--- EXERCISE DETAILS ---
Beginning with the first line below, please repeat the material exactly, ending with the line that includes "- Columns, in".
= Beginning of Section =
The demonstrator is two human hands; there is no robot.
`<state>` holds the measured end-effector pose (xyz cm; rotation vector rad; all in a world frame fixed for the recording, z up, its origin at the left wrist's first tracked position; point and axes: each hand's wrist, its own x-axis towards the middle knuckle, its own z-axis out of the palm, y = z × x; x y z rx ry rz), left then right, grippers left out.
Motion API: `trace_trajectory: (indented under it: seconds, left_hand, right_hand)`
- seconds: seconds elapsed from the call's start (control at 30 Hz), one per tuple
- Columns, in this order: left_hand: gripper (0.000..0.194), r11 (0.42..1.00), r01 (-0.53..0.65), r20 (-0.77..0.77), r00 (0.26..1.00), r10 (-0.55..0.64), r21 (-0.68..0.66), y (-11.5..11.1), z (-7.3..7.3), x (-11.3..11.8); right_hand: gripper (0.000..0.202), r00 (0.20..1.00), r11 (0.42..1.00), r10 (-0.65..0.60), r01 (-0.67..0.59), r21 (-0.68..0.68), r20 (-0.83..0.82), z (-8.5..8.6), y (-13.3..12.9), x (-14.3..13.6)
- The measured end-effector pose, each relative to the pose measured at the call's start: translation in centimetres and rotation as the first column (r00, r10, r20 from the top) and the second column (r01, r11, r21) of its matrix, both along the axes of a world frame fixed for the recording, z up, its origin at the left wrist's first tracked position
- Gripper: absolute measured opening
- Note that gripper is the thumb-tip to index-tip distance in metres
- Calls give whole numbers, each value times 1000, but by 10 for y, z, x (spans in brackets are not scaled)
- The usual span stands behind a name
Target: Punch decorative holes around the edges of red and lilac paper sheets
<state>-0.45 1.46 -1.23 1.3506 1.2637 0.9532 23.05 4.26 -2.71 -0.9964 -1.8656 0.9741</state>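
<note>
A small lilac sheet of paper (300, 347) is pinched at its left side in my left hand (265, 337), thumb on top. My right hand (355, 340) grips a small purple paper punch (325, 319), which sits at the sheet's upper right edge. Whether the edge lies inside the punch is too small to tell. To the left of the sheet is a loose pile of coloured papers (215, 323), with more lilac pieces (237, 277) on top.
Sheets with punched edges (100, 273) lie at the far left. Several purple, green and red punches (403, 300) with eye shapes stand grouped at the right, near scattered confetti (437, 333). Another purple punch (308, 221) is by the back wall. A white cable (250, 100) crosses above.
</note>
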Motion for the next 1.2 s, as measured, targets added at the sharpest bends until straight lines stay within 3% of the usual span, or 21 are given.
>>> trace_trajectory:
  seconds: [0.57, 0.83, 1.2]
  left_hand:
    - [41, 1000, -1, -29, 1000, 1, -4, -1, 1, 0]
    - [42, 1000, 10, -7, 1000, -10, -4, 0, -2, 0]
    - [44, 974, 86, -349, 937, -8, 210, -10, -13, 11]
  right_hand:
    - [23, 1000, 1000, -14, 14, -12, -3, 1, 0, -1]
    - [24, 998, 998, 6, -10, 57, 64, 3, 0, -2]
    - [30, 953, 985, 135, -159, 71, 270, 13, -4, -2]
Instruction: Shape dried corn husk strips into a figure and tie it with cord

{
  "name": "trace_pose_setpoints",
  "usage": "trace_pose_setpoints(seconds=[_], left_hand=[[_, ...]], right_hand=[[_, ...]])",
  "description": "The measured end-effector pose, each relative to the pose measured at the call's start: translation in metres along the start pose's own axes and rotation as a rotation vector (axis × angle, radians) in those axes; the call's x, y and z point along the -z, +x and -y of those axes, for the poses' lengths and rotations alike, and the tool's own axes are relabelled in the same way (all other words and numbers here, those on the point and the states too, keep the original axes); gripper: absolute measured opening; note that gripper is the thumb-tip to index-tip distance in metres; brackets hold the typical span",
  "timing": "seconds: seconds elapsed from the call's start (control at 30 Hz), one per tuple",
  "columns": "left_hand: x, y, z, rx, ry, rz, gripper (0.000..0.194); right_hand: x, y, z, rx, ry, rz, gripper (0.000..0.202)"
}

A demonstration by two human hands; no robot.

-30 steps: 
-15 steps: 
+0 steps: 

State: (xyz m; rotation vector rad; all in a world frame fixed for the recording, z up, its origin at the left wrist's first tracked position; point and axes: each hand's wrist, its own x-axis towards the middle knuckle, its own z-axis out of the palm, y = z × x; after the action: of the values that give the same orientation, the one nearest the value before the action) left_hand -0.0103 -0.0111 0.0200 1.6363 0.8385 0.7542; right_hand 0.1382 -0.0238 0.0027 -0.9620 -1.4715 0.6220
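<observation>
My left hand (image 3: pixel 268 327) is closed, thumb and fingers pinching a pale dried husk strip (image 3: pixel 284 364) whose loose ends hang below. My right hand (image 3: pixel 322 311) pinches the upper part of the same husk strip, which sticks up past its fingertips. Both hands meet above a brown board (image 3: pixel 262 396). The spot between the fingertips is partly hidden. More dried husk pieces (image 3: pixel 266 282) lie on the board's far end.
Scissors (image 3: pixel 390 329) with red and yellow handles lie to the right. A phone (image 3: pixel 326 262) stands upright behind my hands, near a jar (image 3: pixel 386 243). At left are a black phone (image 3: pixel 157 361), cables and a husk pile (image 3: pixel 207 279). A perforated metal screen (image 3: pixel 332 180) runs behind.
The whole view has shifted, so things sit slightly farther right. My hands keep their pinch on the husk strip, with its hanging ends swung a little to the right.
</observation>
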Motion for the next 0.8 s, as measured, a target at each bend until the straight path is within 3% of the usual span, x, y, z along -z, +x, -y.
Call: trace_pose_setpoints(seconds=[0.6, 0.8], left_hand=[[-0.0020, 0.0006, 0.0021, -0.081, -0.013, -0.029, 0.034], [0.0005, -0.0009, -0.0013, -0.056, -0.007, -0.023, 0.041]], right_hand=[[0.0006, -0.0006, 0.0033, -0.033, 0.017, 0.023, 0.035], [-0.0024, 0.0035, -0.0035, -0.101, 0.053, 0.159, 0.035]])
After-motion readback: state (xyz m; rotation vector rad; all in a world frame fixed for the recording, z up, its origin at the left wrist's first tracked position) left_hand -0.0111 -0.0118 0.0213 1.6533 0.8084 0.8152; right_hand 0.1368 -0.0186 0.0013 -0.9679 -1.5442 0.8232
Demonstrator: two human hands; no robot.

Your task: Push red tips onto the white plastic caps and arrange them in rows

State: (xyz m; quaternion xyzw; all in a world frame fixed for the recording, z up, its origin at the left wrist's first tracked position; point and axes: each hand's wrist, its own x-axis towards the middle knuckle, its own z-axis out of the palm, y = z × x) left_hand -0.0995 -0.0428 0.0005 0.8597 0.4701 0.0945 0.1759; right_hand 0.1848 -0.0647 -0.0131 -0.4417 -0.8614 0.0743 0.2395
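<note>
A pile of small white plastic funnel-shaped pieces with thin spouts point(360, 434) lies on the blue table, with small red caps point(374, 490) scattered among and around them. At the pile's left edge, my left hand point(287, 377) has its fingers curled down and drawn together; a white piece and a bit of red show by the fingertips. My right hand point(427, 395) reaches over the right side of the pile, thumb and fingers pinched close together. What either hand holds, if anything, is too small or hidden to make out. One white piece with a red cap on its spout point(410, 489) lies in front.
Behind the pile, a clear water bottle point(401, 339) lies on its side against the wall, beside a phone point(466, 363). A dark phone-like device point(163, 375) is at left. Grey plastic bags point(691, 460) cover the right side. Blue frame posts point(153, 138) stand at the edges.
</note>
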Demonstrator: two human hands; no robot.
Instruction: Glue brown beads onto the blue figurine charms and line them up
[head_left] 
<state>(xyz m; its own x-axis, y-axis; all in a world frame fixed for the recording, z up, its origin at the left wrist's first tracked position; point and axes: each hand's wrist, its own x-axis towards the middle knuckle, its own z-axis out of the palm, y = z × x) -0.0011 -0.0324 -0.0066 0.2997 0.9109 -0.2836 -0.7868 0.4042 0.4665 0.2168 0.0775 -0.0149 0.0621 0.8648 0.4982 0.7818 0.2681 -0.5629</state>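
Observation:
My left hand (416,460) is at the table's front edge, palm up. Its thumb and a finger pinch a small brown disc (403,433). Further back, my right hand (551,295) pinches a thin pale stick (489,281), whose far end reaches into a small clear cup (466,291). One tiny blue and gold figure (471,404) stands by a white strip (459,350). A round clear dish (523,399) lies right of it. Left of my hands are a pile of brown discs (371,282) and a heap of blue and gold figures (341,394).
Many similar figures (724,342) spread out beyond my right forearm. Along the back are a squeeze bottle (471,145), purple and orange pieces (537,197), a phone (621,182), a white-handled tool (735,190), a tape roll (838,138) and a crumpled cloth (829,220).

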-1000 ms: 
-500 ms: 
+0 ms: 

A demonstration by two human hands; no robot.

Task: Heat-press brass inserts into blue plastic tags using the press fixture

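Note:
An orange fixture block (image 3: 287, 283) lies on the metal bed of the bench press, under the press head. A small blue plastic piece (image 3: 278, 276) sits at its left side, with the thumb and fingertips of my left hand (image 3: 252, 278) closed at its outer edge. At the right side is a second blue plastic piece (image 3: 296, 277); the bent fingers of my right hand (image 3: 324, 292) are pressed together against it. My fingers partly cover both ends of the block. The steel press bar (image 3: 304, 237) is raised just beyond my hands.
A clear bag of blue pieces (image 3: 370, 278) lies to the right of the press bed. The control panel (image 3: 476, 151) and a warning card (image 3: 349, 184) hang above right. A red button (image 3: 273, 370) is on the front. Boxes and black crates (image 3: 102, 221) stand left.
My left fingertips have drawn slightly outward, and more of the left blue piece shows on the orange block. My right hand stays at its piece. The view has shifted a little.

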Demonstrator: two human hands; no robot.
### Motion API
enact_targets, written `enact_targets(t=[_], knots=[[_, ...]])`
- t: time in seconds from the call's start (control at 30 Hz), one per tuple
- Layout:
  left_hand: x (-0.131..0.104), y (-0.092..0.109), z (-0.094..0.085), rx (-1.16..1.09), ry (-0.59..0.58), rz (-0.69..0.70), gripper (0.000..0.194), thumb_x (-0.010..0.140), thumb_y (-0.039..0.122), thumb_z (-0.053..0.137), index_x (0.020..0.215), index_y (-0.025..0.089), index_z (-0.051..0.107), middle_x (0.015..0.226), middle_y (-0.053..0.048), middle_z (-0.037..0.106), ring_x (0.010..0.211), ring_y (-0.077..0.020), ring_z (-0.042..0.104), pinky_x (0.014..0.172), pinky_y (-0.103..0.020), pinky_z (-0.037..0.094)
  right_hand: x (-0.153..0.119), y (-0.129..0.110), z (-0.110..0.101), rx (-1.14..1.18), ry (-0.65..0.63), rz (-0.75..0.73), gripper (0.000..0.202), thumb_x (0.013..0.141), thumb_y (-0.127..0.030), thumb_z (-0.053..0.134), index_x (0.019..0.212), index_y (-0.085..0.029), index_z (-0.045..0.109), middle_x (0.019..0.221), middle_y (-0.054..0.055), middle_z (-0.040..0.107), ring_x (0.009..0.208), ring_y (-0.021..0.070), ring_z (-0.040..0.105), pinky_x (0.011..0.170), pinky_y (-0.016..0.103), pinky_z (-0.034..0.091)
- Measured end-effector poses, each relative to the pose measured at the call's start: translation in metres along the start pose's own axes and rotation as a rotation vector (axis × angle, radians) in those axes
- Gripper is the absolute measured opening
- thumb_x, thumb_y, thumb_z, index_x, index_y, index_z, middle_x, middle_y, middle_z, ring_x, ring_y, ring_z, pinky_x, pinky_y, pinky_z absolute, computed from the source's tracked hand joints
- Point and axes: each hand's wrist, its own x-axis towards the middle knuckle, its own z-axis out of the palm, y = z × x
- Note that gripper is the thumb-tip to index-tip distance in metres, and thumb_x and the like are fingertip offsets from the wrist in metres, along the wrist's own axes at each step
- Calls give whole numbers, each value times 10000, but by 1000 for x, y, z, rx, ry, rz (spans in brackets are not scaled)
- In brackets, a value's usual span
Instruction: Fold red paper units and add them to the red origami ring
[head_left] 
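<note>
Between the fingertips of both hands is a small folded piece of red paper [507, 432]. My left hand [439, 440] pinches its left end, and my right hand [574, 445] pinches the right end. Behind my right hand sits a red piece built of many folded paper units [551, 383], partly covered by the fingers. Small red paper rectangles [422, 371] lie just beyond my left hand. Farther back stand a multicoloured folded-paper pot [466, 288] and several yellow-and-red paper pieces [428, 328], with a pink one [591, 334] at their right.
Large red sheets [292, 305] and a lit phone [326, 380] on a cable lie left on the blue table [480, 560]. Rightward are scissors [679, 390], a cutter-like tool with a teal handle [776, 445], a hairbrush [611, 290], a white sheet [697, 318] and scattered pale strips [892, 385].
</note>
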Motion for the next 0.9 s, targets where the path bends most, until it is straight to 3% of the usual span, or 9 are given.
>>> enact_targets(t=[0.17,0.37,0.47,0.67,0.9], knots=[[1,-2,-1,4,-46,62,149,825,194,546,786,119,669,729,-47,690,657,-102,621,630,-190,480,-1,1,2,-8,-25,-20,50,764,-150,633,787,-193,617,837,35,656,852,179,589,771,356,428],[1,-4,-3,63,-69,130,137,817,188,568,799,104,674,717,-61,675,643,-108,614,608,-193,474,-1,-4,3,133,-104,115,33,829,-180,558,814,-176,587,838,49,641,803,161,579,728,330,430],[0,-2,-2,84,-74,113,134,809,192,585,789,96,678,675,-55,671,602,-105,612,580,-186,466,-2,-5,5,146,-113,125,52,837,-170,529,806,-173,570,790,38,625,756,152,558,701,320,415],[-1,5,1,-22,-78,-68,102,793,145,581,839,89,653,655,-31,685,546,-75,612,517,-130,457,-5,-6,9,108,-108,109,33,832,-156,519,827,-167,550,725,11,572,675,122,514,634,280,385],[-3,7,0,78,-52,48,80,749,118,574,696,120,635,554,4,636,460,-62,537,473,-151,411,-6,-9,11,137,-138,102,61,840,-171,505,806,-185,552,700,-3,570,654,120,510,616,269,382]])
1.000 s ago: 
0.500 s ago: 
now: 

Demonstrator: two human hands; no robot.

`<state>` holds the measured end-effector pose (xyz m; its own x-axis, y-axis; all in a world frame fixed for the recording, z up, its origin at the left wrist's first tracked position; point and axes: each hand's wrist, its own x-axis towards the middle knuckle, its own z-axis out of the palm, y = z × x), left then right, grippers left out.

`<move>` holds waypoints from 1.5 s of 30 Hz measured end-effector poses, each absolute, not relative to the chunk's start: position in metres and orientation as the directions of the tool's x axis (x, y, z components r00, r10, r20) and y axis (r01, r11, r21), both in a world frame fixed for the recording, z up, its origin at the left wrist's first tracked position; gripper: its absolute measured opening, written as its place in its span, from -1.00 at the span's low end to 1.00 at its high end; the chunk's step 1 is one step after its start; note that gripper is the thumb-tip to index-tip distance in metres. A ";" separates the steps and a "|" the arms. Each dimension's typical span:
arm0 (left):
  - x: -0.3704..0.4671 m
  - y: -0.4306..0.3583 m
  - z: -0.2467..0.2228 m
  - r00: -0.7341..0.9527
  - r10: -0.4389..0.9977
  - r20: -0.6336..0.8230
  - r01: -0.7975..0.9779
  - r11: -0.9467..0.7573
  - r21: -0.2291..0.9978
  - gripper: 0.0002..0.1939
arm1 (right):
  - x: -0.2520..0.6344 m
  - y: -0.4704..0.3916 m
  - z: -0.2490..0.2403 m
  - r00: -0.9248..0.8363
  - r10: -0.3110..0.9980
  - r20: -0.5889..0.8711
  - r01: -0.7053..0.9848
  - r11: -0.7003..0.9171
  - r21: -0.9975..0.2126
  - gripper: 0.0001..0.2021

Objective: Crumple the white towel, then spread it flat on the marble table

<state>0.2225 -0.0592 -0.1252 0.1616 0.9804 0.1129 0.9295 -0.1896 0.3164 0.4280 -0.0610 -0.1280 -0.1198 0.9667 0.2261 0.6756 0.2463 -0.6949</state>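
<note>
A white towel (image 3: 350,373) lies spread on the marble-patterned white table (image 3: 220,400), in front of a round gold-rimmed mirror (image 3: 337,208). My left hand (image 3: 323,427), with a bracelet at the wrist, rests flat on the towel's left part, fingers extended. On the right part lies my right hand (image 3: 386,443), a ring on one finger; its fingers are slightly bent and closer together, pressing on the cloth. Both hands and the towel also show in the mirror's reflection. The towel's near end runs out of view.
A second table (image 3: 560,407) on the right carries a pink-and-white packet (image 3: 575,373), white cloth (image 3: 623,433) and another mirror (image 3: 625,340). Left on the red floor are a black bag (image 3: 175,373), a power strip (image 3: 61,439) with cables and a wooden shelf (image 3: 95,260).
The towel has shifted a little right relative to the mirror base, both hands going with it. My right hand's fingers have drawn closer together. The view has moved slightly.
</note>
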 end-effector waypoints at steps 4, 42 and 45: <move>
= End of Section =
--- TASK RESULT ---
The demonstrator is two human hands; there is no robot.
`<state>` holds the measured end-effector pose (xyz cm; rotation vector rad; all in a world frame fixed for the recording, z up, its origin at the left wrist's first tracked position; point and axes: each hand's wrist, its own x-axis towards the middle knuckle, its own z-axis out of the palm, y = z × x; x y z rx ry rz), left then right, grippers left out.
Motion API: `trace_trajectory: (indented under it: seconds, left_hand, right_hand)`
- seconds: seconds elapsed from the call's start (control at 30 Hz), one per tuple
- Columns, in this order: left_hand: gripper (0.000..0.194), r11 (0.42..1.00), r01 (-0.53..0.65), r20 (-0.77..0.77), r00 (0.26..1.00), r10 (-0.55..0.64), r21 (-0.68..0.66), y (-11.5..11.1), z (-7.3..7.3), x (-11.3..11.8); right_hand: gripper (0.000..0.202), r00 (0.20..1.00), r11 (0.42..1.00), r10 (-0.65..0.60), r01 (-0.67..0.59), r21 (-0.68..0.68), r20 (-0.83..0.82), z (-8.5..8.6), y (-13.3..12.9), x (-14.3..13.6)

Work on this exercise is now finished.